In JavaScript (or almost any other language), you would write it like this:

 f(e)

Example

The identity function, which returns only its own argument, is easy to write:

 (λ x . x)

We can apply the identity function to the identity function:

 ((λ x . x) (λ a . a))

(Which of course only returns the identity function.)

Here’s a (slightly) more interesting program:

 (((λ f . (λ x . (f x))) (λ a . a)) (λ b . b))

Can you understand what it does?

wait! How is it a “programming” language after all?

At first glance, this simple language appears to lack both recursion and recursion, not to mention numbers, booleans, conditionals, data structures, and everything else. How can this language possibly be general-purpose?

The way lambda calculus achieves Turing-equivalence is through two of the coolest programming hacks out there: Church encoding and Y combinator.

I’ve written a whole article on Y Combinator and another article on Church encoding. But, if you don’t want to read them, I can assure you that there is more to lambda calculus than you might expect from just a program:

 ((λ f . (f f)) (λ f . (f f)))

This outwardly benign program is called Omega, and if you try to execute it, it does not terminate! (See if you can figure out why.)

Applying Lambda Calculus

Below is a 7-line, 3-minute interpreter for lambda calculus in the R5RS scheme. In technical terms (explained below), it is an environment-based sign interpreter.

; eval takes an expression and an environment to a value
(define (eval e env) (cond
  ((symbol? e)       (cadr (assq e env)))
  ((eq? (car e) 'λ)  (cons e env))
  (else              (apply (eval (car e) env) (eval (cadr e) env)))))

; apply takes a function and an argument to a value
(define (apply f x)
  (eval (cddr (car f)) (cons (list (cadr (car f)) x) (cdr f))))

; read and parse stdin, then evaluate:
(display (eval (read) '())) (newline)

This code will read a program from stdin, parse it, evaluate it and print the result. (This is 7 lines without comments and blank lines.)

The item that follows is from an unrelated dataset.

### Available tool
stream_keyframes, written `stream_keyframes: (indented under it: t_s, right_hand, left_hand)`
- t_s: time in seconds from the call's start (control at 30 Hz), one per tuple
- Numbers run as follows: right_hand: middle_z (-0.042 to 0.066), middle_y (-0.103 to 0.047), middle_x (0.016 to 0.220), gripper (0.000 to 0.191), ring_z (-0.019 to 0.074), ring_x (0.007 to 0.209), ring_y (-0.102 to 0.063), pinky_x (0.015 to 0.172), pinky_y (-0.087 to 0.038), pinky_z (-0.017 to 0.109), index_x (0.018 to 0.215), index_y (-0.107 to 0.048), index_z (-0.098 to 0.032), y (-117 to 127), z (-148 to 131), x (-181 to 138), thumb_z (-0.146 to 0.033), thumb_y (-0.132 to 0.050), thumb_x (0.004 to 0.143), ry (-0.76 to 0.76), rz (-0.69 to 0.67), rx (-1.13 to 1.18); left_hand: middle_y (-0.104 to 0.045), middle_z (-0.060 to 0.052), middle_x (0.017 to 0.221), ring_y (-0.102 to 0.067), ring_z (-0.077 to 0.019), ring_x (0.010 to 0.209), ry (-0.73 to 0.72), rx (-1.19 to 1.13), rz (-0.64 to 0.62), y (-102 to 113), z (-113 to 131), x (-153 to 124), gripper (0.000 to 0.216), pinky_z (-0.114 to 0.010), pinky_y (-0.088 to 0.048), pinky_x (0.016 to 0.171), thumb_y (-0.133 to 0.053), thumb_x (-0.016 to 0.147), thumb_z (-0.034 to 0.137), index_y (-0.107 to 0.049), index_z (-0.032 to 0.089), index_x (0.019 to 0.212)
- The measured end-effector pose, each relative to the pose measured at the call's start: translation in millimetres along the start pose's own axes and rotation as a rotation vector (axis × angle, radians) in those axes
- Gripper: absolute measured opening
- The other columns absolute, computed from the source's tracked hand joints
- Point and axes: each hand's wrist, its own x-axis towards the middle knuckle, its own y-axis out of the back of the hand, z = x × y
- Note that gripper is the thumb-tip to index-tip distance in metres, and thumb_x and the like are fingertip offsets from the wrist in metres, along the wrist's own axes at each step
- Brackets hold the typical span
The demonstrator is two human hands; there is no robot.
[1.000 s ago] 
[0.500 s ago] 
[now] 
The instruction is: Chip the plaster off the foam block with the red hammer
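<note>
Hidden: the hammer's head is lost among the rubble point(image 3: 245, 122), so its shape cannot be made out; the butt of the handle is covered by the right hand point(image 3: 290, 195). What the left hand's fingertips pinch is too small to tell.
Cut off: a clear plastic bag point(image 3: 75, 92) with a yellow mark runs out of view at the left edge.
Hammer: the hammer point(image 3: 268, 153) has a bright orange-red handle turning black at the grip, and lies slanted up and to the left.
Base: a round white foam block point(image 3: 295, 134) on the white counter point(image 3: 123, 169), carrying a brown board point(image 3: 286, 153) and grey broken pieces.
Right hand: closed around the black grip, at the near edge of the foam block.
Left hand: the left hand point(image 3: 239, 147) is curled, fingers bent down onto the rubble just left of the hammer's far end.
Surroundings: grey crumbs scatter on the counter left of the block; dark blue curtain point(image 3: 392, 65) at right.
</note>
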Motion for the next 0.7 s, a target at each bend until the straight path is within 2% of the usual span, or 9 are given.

of the scheme read The function simplifies lexing and parsing – as long as you’re willing to stay in the “balanced parenthesis” (ie S-expression) world of syntax. (If not, you’ll need to read about lexing in parsing; you can start with one of my articles on lexing.) In planning, read Grabs properly bracketed input from stdin and parses it into a tree.

The interpreter has two functions at its core:
eval And apply. Regardless of where we are in Scheme, we can give conceptual “signatures” to these functions:

 eval  : Expression * Environment -> Value
 apply : Value * Value -> Value

 Environment = Variable -> Value
 Value       = Closure
 Closure     = Lambda * Environment

eval The function takes an expression and an environment, a value. The expression can be either a variable, a lambda term, or an application.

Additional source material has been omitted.